The Potteries branch of CAMRA (Campaign for Real Ale) voted The Queen’s Arms pub of the month in the Autumn 2010 issue of their newsletter ‘Potters Bar’.

Past Proprietors:

? Weston (1885 Cheadle Herald)
Frederick William Pope (1885 Cheadle Herald) [until March 1886]
John Poltney [from March 26th 1886] (Cheadle Herald and John Alcock’s 1888 Diary)
Miss [?] Robinson (John Alcock’s 1888 Diary)
Sarah Ann Briddon (1890 Cheadle Herald) [until April 1890]
Elisha Coates [from April 1890] (1890 Cheadle Herald)
Henry Robinson (Kelly’s Directory of Staffordshire 1900)
William James Harding (c.1910 Information and Kelly’s Directory of Staffordshire 1921)
William Spooner (Kelly’s Directory of Staffordshire 1932)
John Leslie Weston (Cheadle Post and Times 1961)
Eileen and George Johnson (Cheadle Post and Times 1975 and 1980)


3 Responses to Queen’s Arms

  1. Tracy says:

    You mention the Queens got hit by lightening in 2009 which resulted in a total rewiring, this is actually incorrect, the pub had a total rewiring when it was refurbed in the Easter of 2009, it was hit by lightening in the June, luckily had already had the rewiring done.
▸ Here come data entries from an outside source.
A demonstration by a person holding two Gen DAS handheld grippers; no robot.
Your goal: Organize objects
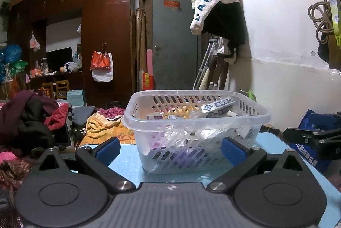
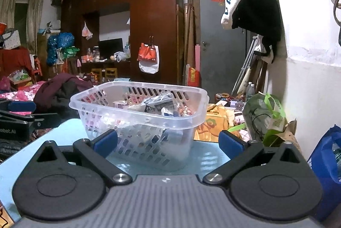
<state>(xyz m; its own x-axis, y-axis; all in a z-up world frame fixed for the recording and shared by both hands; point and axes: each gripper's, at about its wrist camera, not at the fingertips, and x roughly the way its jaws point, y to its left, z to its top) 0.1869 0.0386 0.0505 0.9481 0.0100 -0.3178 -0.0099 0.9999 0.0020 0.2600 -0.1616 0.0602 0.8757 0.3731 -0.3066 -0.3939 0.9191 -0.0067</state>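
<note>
A clear plastic basket (image 1: pixel 136 121) with slotted walls stands on the light blue table (image 1: pixel 125 155). It holds several small packets and boxes, one a dark printed packet (image 1: pixel 217 107). My left gripper (image 1: pixel 169 150) is open and empty, its blue pads just in front of the basket's near wall. In the right wrist view the basket (image 2: pixel 85 105) stands ahead and slightly left. My right gripper (image 2: pixel 168 142) is open and empty, close to the basket's near right corner. The right gripper (image 1: pixel 315 139) also shows at the right edge of the left wrist view.
A pile of clothes (image 1: pixel 27 119) and bedding (image 1: pixel 102 123) lies left of the table. A green bag (image 2: pixel 266 115) and a blue bag (image 2: pixel 328 166) sit to the right by the white wall. A jacket (image 1: pixel 219 13) hangs on that wall. Wardrobe and door stand behind.
</note>
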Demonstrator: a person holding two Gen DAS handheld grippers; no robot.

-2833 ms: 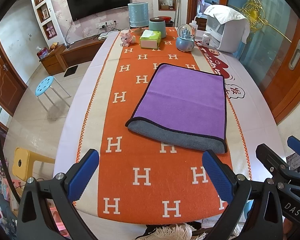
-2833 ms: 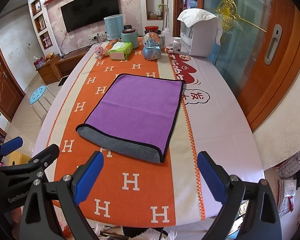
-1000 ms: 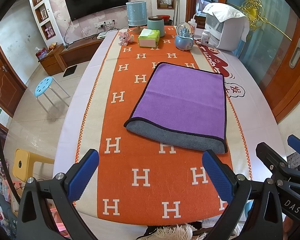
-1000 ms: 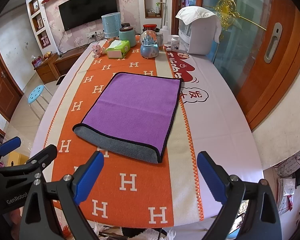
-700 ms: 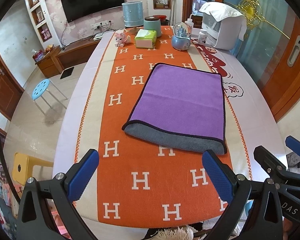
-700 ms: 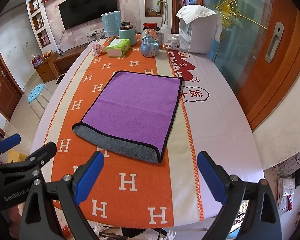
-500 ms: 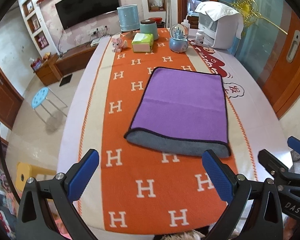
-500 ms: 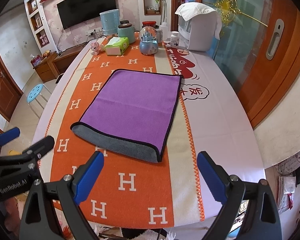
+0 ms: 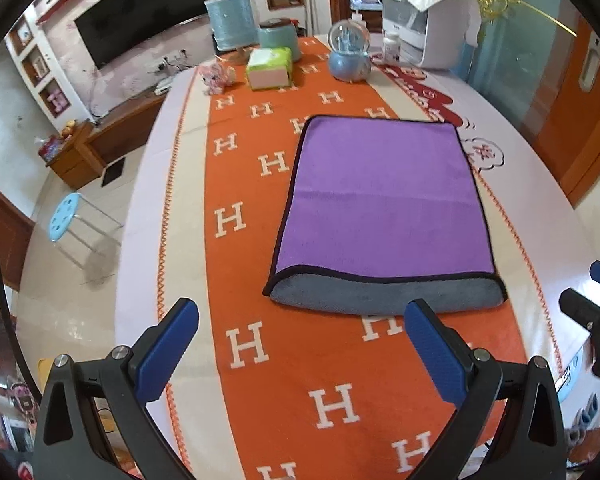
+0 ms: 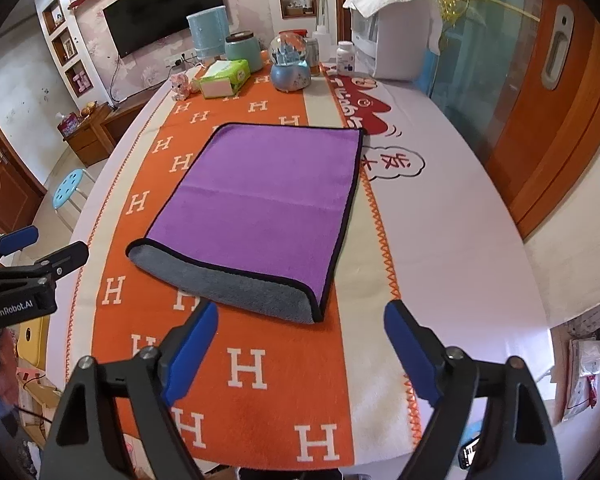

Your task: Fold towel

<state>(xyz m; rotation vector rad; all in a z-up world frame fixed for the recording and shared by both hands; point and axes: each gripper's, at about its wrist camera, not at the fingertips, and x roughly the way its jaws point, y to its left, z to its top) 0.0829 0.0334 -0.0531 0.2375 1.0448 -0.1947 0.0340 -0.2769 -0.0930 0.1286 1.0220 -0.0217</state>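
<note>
1. My left gripper (image 9: 300, 344) hangs over the near end of the table (image 9: 512, 184), its two blue-padded jaws spread wide with nothing between them.
2. My right gripper (image 10: 300, 344) does the same a little to the side: jaws wide apart, holding nothing.
3. The towel (image 9: 384, 200) lies flat on the orange runner (image 9: 300, 380) with its white H letters, ahead of both grippers and touching neither.
4. The towel is purple on top with a dark trim; a faint crease runs across its middle.
5. Along its near edge a band of gray underside shows, rounded where it meets the runner.
6. From my right wrist, the towel (image 10: 268, 204) sits slightly left of centre, and its near right corner (image 10: 316, 316) lies between my two pads in the view, just beyond them.
7. The towel's right side lies close to the runner's zigzag border (image 10: 384, 240).
8. At the far end of the table, well apart from the towel, stand a green tissue box (image 9: 270, 67), a snow globe (image 9: 348, 56), a small pink toy (image 9: 217, 78), a teal jar (image 9: 278, 36) and a white appliance (image 9: 432, 24) with a cloth draped over it.
9. A light blue stool (image 9: 64, 222) stands on the floor to the left of the table.
10. In the right wrist view my left gripper (image 10: 32, 252) shows at the left edge.
</note>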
    [The page has been edited as a result of this information – Mike]

  2. A. C. Hunter says:

    I have a very strong suspicion that “Miss Robinson” noted in past proprietors, is likely my Great Grandmother. I think her name was Hannah (sp?). Unfortunately, she had a relationship with a James Kirkham (sp?) which resulted in the birth of my Grandfather, George William Robinson; I recon fortunate for me. He asked for her hand, but her Father refused and she never married. My Aunt inherited a letter from James to Great Grandmother, asking her to elope with him and meet him in Bucks; where ever that is. As has been told to me by my Mother, my Great Great Grandfather owned a number of properties in and around Cheadle and at least one of them was a pub or inn. I have inherited a large copper tea kettle and a taller copper vessel which I understand is for heating rum or brandy. According to Mom, both vessels were used in one of those establishments. Today, they are still in use on my wood stove in Northern California. They appear to be from the mid 19th century.